Published online by Cambridge University Press: 05 May 2013
EDITOR'S INTRODUCTION
Occasioned by the reception of his earlier essay, Of the Different Races of Human Beings (1775, 2nd edn. 1777), which is also contained in the present volume, Kant's second essay on the natural history of the human species, entitled Bestimmung des Begriffs einer Menschenrace (Determination of the Concept of a Human Race), appeared in November 1785 in issue no. 11 of the Berlinische Monatsschrift (Berlin Monthly), pp. 390–417. While Kant's earlier essay had addressed the unity of the human species and its differentiation into subspecies (“races”) in a fairly detailed geographical context, his second essay on the same topics focuses on conceptual issues and stresses that the elucidation of a concept such as that of a human race cannot be based on observation alone but needs to be guided by a preliminary determination of what to look for.
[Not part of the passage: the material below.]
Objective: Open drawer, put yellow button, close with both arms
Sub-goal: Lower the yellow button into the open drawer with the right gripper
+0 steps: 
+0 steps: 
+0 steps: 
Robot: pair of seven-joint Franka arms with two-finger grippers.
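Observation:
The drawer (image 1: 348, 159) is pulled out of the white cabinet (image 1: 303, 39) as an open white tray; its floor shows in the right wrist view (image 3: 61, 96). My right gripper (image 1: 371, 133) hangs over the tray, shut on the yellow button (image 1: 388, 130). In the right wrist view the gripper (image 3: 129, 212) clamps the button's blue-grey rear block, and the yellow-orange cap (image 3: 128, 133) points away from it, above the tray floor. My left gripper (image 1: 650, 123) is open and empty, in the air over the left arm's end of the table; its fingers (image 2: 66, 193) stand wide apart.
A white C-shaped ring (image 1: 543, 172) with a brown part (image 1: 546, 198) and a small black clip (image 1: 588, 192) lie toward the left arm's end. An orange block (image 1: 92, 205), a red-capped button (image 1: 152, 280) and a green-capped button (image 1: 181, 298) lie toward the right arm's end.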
Kant's methodological clarification and the corresponding alternative presentation of his earlier account of the natural history of the human species in the second essay seek to redress the one-sided reception of the first essay, which had concentrated exclusively on Kant's hypothetical account of the actual differentiation of the human species over time and space and neglected to pay attention to his chief philosophical concern with developing the very concept of a subspecies – as possessing physical characteristics that are passed on unfailingly both within one and the same subspecies and across different subspecies.